There is no absolute answer to this dilemma. Each hiring is different. But on balance, I'd suggest we're better off hiring for tomorrow than today -- and suspect that when faced with the choice, like most other organizations, we too often do the reverse, fixating on the job description and hiring for today.
6. News From Our Water Cooler: More Than "Just The Facts" Top
In our practice, we often hear from people who are discouraged or frustrated by the difficulty of getting people to change their minds, embrace change or adopt new points of view. Often they are trying to reason someone out of something they weren't reasoned into.
The situation brings to mind a line in a television sketch we saw last month at a news museum in Washington. An interviewer pressing a subject for some hard details got this response: "Facts. I don't like facts. I don't trust facts. Facts can change. My opinion, on the other hand, never does!"
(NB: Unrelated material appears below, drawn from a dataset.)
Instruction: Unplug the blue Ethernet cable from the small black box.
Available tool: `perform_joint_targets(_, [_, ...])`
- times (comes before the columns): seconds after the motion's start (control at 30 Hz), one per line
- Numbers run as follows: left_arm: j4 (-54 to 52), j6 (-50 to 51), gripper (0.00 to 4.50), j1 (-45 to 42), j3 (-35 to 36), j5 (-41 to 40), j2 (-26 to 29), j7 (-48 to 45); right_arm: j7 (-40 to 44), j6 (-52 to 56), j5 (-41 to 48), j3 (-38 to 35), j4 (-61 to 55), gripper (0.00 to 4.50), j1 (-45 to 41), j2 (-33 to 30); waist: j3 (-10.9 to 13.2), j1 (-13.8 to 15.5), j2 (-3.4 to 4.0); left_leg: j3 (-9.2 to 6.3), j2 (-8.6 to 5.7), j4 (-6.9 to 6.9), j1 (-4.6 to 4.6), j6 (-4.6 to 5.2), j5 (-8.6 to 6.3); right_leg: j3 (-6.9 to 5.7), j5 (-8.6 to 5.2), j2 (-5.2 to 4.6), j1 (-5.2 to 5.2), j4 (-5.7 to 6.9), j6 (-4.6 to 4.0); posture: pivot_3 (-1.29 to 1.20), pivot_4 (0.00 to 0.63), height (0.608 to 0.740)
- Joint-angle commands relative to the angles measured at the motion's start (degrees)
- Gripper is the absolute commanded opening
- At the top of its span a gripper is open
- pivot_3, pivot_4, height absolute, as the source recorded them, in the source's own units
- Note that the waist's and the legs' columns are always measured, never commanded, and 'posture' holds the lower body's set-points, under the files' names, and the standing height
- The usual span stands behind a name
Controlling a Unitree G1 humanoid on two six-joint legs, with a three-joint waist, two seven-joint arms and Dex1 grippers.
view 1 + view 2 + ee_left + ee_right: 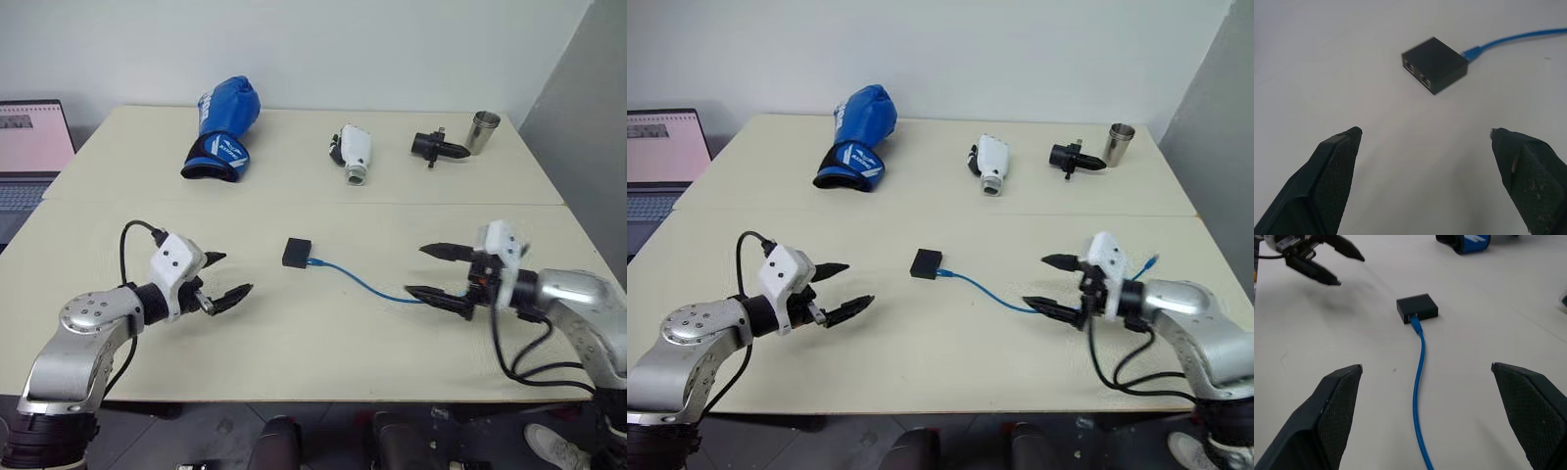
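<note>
The small black box point(297, 252) lies between both hands, fingers spread, holding nothing. Left hand point(219, 279) seems nearer it; the blue Ethernet cable point(362, 281) runs toward the right hand point(437, 272).

Bright-blue Ethernet cable point(364, 282), matte-black box point(297, 253), blue-and-white boxing glove point(223, 128), cream table point(294, 343)
</note>
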Motion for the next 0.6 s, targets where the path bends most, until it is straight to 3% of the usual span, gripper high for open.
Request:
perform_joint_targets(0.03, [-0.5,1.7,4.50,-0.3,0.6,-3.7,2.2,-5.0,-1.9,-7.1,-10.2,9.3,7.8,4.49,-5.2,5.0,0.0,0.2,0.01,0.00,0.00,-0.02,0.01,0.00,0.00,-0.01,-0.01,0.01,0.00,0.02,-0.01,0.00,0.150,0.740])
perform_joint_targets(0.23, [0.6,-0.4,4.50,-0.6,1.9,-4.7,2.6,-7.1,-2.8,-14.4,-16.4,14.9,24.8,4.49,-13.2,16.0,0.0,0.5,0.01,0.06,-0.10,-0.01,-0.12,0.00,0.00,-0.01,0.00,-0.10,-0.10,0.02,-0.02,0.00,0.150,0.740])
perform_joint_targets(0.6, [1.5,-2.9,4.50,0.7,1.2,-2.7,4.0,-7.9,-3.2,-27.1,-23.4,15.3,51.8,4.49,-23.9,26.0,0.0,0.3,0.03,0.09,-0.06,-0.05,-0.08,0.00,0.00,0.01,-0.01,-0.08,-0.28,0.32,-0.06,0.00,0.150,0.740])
So often we try to use a mass of data to persuade an audience when the issue is anchored not in different understandings of the facts but by interpretation, world view or mental paradigm, by identity, values or emotions. On their own, an isolated volley of facts can't change those types of opinion.
8020Info offers counsel to help your organization design more effective communications strategies. We would be pleased to discuss your needs and welcome enquiries at (613) 542-8020, or by email at watercooler@8020info.com.
7. Closing Thought Top
"Persistence isn't using the same tactics over and over. That's just annoying. Persistence is having the same goal over and over."